**TASK ITEM**
Scan the data for "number" and copy each matching line.

**RECORDED INFORMATION**
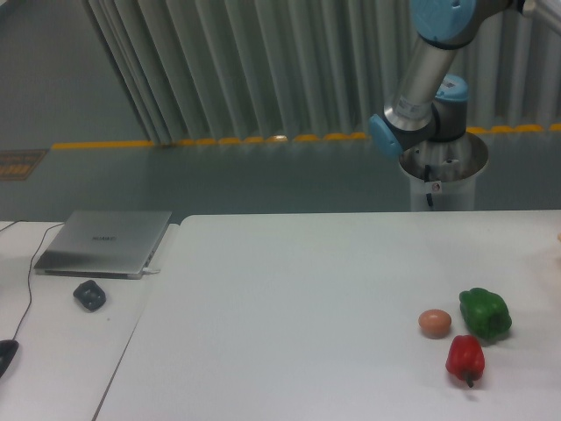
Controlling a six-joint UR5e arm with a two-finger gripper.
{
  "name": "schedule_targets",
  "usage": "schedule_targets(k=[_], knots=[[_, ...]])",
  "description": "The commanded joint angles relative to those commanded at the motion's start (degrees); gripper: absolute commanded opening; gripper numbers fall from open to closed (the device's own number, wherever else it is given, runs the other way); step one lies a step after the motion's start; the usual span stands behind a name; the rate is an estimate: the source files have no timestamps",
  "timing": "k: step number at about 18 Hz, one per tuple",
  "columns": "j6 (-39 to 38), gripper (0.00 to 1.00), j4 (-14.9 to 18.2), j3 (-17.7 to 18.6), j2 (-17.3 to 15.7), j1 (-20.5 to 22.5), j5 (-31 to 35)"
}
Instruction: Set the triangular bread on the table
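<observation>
The bread (557, 238) barely shows — just a sliver of pale tan at the far right edge of the frame, over the right side of the table (307, 298). Its shape can't be made out from that sliver, and whether it's resting on the tabletop or held above it can't be told either.

The arm (427, 79) is up at the top right behind the table: a grey tube slanting down from a light blue joint at the top edge to a second blue-capped joint just above its round silver base (443, 171). The upper part of it runs off the frame to the right, so the gripper itself isn't in the shot and there's no saying if its fingers are wide, narrow or holding anything.

On the table, near the right front, there's a little cluster: a brownish-orange egg (435, 323), a green pepper (485, 313) just beside it to the right, and a red pepper (465, 358) in front of the two, close to the green one. No bowls, trays or boxes in view.

Off to the left is a narrower white side desk (61, 351) with a closed silver laptop (103, 242), a small dark lump (89, 295) in front of it, a thin black cable, and something dark at the left edge — cut off, can't tell what.
</observation>
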State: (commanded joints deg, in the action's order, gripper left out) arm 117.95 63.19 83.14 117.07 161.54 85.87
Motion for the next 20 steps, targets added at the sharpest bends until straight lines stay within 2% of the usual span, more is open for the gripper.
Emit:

**SOLVED PROBLEM**
  "description": "The commanded joint angles relative to those commanded at the motion's start (degrees); gripper: absolute commanded opening; gripper numbers fall from open to closed (the device's own number, wherever else it is given, runs the other way); step one lies a step after the motion's start; the usual span stands behind a name; the rate is an estimate: the source files have no timestamps",
  "timing": "k: step number at about 18 Hz, one per tuple",

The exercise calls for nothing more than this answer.